• **Directions**:
Please return the data word for word and leave out any picture it contains.

(Data items)
┌──
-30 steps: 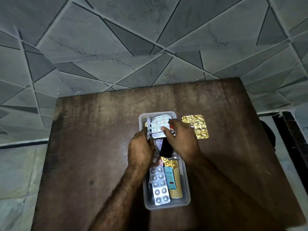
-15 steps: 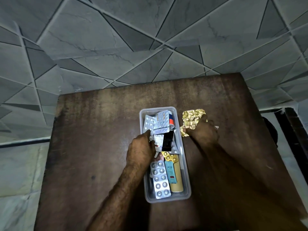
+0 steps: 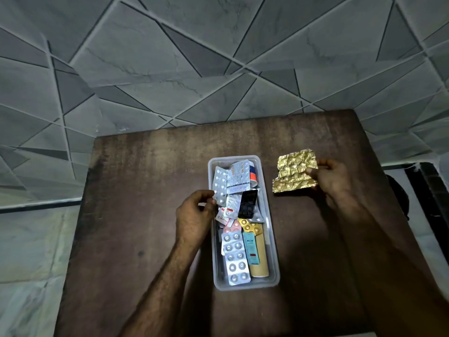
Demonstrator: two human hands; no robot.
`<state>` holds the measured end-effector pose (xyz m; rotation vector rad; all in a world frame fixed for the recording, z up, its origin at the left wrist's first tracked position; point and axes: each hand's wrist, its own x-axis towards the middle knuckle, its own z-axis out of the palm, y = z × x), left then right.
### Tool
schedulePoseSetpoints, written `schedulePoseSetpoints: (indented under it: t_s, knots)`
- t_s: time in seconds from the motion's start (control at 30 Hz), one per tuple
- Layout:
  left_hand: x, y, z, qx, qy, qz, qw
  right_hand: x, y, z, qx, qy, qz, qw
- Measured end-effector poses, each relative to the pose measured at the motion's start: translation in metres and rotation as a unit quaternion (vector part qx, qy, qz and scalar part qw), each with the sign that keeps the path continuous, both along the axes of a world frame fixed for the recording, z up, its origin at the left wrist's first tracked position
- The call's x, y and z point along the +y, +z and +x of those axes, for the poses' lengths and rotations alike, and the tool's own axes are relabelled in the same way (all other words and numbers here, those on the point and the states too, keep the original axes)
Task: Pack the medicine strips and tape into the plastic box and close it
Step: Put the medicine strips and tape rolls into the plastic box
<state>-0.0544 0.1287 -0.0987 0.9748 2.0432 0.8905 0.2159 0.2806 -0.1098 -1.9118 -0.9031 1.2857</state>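
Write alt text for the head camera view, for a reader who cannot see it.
A person's right hand holds a crumpled gold foil strip above a dark wooden table, beside an open clear plastic box crowded with medicine strips. The left hand pinches a silver blister strip at the box's left edge. Grey geometric tiles lie beyond.

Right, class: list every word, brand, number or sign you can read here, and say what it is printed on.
None can be read.
Silver strip at the far end of the plastic box: print too blurred.
Teal carton: print too small.
White and red strip: blurred.
Gold strip in the right hand: no print visible.
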Motion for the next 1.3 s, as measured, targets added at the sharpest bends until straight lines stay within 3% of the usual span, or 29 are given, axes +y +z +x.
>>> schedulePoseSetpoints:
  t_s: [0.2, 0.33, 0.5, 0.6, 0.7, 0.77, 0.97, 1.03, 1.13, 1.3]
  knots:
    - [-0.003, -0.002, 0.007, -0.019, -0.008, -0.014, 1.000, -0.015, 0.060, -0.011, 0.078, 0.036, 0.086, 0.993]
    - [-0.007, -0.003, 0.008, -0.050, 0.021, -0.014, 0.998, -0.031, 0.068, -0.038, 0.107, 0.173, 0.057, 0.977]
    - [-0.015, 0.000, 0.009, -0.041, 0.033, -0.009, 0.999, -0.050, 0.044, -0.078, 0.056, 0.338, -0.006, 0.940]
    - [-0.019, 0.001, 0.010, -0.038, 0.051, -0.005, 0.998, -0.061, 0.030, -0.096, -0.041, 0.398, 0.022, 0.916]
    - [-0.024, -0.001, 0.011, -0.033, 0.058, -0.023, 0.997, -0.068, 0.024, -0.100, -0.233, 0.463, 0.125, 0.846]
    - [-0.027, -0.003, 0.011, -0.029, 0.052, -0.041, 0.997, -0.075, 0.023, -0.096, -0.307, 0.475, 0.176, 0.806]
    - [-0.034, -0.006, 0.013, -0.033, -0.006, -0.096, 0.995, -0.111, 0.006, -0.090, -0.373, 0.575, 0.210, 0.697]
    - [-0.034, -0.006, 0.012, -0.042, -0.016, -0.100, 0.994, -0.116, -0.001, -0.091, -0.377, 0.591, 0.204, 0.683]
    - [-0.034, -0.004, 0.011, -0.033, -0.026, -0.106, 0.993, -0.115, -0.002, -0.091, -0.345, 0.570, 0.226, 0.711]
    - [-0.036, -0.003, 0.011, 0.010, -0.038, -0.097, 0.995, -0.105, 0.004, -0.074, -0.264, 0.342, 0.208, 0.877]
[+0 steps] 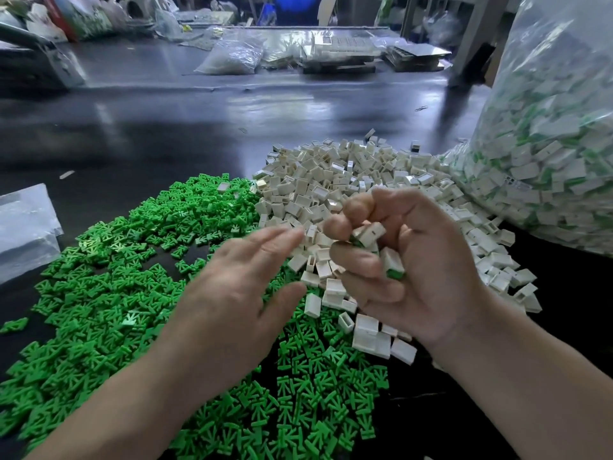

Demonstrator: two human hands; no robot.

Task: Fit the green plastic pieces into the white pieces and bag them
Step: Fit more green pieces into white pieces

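Note:
A wide heap of small green plastic pieces (109,287) covers the dark table at the left and front. Behind it lies a heap of white hollow pieces (335,180). My right hand (414,273) is palm up with curled fingers, gripping several white pieces with green inserts (373,234). My left hand (238,293) hovers over the green heap with straight fingers and holds nothing. A large clear bag (547,134) at the right is full of fitted white and green pieces.
A flat clear plastic bag (26,227) lies at the left edge. Across a shiny dark table surface (199,127), more plastic bags (232,58) and stacked trays (341,58) sit at the back. A few white pieces (374,336) lie near my right wrist.

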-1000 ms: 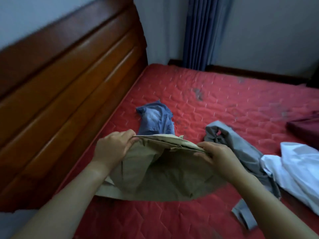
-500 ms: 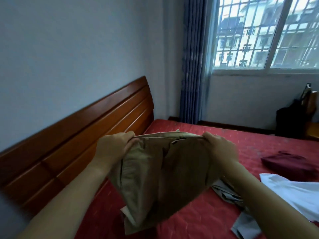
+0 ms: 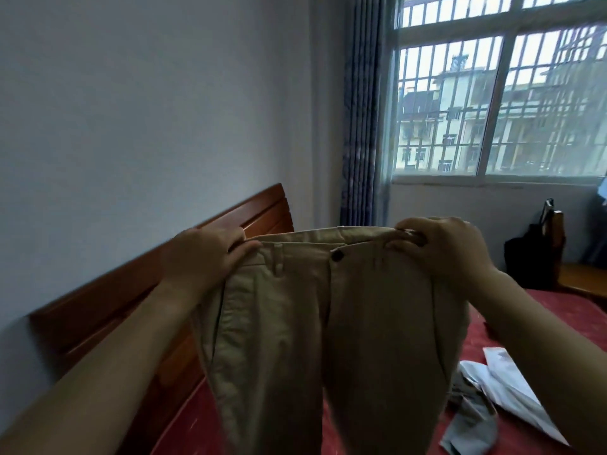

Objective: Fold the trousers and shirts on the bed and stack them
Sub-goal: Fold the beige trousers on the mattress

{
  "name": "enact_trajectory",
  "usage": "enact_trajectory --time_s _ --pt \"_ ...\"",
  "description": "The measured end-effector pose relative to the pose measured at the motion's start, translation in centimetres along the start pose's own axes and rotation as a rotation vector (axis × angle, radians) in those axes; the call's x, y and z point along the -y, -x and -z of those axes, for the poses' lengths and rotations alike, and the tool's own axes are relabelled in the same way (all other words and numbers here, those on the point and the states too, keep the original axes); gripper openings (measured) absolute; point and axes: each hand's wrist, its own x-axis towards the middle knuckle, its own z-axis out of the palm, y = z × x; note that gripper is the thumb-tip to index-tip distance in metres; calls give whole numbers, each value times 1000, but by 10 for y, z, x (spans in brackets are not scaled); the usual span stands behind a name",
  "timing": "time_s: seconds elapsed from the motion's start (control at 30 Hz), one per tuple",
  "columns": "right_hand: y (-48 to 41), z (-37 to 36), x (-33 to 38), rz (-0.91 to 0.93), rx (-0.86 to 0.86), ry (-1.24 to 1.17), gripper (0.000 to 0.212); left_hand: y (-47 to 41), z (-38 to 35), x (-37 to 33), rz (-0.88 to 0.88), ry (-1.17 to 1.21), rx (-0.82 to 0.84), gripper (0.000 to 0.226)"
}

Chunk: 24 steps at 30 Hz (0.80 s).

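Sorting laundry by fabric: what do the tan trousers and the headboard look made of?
Tan trousers: probably matte woven cotton twill, shown by fine creases, stitched belt loops and a dark button. Headboard: reddish-brown wood, or wood veneer, with a smooth semi-gloss finish and grooved panels.

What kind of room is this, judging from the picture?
Most likely a home bedroom: a bed with a red quilted cover, a wooden headboard against the wall, and a barred window with a curtain.

Head-worn view, level, close behind raised trousers [image 3: 328, 323].
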Motion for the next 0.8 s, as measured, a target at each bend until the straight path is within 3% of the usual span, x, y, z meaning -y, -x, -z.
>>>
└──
• **Solution to this task**:
-30 steps: 
-15 steps: 
+0 steps: 
Demonstrator: two human hands; no robot.
`<state>` holds the measured end-effector pose (xyz m; rotation vector rad; all in a world frame fixed for the recording, z up, its origin at the left wrist's first tracked position; point and axes: each hand's wrist, its own x-axis towards the middle knuckle, its own z-axis out of the palm, y = z × x), left then right.
### Tool
schedulePoseSetpoints, written `schedulePoseSetpoints: (indented under it: t_s, knots)`
- t_s: time in seconds from the motion's start (control at 30 Hz), one per tuple
- Layout:
  left_hand: x, y, z, qx, qy, qz, qw
  right_hand: x, y, z, qx, qy, qz, qw
- Measured end-effector poses, each relative to the pose measured at the motion's start: translation in metres and rotation as a unit quaternion (vector part qx, qy, qz and scalar part qw), each with the sign that keeps the path continuous, both along the axes of a world frame fixed for the recording, z up, its origin at the left wrist's first tracked position
- The call's x, y and z point along the +y, +z and +x of those axes, for the poses' lengths and rotations alike, and the tool's own axes are relabelled in the same way (all other words and numbers here, those on the point and the states too, keep the original axes)
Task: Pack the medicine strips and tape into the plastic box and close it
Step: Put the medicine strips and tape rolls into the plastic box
<state>-0.0544 0.1287 -0.0987 0.9748 2.0432 0.8905 0.2159 0.2806 -0.1098 -1.9118 -0.9031 1.2857</state>
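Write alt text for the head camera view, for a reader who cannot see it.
A person's right hand holds a crumpled gold foil strip above a dark wooden table, beside an open clear plastic box crowded with medicine strips. The left hand pinches a silver blister strip at the box's left edge. Grey geometric tiles lie beyond.

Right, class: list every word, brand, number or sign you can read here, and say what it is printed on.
None can be read.
Silver strip at the far end of the plastic box: print too blurred.
Teal carton: print too small.
White and red strip: blurred.
Gold strip in the right hand: no print visible.
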Motion for the next 1.3 s, as measured, targets added at the sharpest bends until straight lines stay within 3% of the usual span, or 29 are given, axes +y +z +x.
>>> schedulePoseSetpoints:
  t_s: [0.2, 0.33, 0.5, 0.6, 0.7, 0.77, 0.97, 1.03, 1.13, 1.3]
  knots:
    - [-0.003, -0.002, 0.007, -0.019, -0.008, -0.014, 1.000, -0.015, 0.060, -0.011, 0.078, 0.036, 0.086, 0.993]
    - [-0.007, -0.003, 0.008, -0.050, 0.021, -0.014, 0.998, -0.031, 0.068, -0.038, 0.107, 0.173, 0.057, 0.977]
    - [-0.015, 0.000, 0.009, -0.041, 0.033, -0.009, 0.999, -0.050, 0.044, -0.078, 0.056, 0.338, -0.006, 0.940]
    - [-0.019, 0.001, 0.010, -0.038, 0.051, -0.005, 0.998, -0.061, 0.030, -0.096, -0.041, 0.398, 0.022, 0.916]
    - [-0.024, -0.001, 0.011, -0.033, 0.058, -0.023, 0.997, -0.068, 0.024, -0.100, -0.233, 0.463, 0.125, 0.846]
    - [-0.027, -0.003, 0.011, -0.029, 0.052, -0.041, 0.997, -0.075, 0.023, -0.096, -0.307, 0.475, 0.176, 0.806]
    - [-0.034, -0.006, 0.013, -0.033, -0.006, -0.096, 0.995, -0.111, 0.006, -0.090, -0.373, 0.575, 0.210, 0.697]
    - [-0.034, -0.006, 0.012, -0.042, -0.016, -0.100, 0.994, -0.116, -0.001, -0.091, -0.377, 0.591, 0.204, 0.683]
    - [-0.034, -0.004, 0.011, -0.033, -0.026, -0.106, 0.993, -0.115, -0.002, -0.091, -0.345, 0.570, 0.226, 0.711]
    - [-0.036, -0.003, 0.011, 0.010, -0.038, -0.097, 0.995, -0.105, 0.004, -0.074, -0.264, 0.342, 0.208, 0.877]
[+0 steps] 

Demonstrator: two human hands; no robot.

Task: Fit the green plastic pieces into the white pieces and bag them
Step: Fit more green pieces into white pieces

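Note:
A wide heap of small green plastic pieces (109,287) covers the dark table at the left and front. Behind it lies a heap of white hollow pieces (335,180). My right hand (414,273) is palm up with curled fingers, gripping several white pieces with green inserts (373,234). My left hand (238,293) hovers over the green heap with straight fingers and holds nothing. A large clear bag (547,134) at the right is full of fitted white and green pieces.
A flat clear plastic bag (26,227) lies at the left edge. Across a shiny dark table surface (199,127), more plastic bags (232,58) and stacked trays (341,58) sit at the back. A few white pieces (374,336) lie near my right wrist.
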
-1000 ms: 
-500 ms: 
+0 ms: 

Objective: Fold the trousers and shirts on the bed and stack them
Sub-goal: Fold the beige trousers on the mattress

{
  "name": "enact_trajectory",
  "usage": "enact_trajectory --time_s _ --pt \"_ ...\"",
  "description": "The measured end-effector pose relative to the pose measured at the motion's start, translation in centimetres along the start pose's own axes and rotation as a rotation vector (axis × angle, radians) in those axes; the call's x, y and z point along the -y, -x and -z of those axes, for the poses' lengths and rotations alike, and the tool's own axes are relabelled in the same way (all other words and numbers here, those on the point and the states too, keep the original axes); gripper openings (measured) absolute; point and axes: each hand's wrist, its own x-axis towards the middle knuckle, its own z-axis out of the palm, y = z × x; note that gripper is the thumb-tip to index-tip distance in metres; calls give whole numbers, each value times 1000, but by 10 for y, z, x (spans in brackets are not scaled); the usual span stands behind a name",
  "timing": "time_s: seconds elapsed from the motion's start (control at 30 Hz), one per tuple",
  "columns": "right_hand: y (-48 to 41), z (-37 to 36), x (-33 to 38), rz (-0.91 to 0.93), rx (-0.86 to 0.86), ry (-1.24 to 1.17), gripper (0.000 to 0.212); left_hand: y (-47 to 41), z (-38 to 35), x (-37 to 33), rz (-0.88 to 0.88), ry (-1.17 to 1.21), rx (-0.82 to 0.84), gripper (0.000 to 0.226)"
}

Chunk: 24 steps at 30 Hz (0.80 s).

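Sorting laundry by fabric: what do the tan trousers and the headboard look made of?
Tan trousers: probably matte woven cotton twill, shown by fine creases, stitched belt loops and a dark button. Headboard: reddish-brown wood, or wood veneer, with a smooth semi-gloss finish and grooved panels.

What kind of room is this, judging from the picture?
Most likely a home bedroom: a bed with a red quilted cover, a wooden headboard against the wall, and a barred window with a curtain.

Head-worn view, level, close behind raised trousers [image 3: 328, 323].
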Motion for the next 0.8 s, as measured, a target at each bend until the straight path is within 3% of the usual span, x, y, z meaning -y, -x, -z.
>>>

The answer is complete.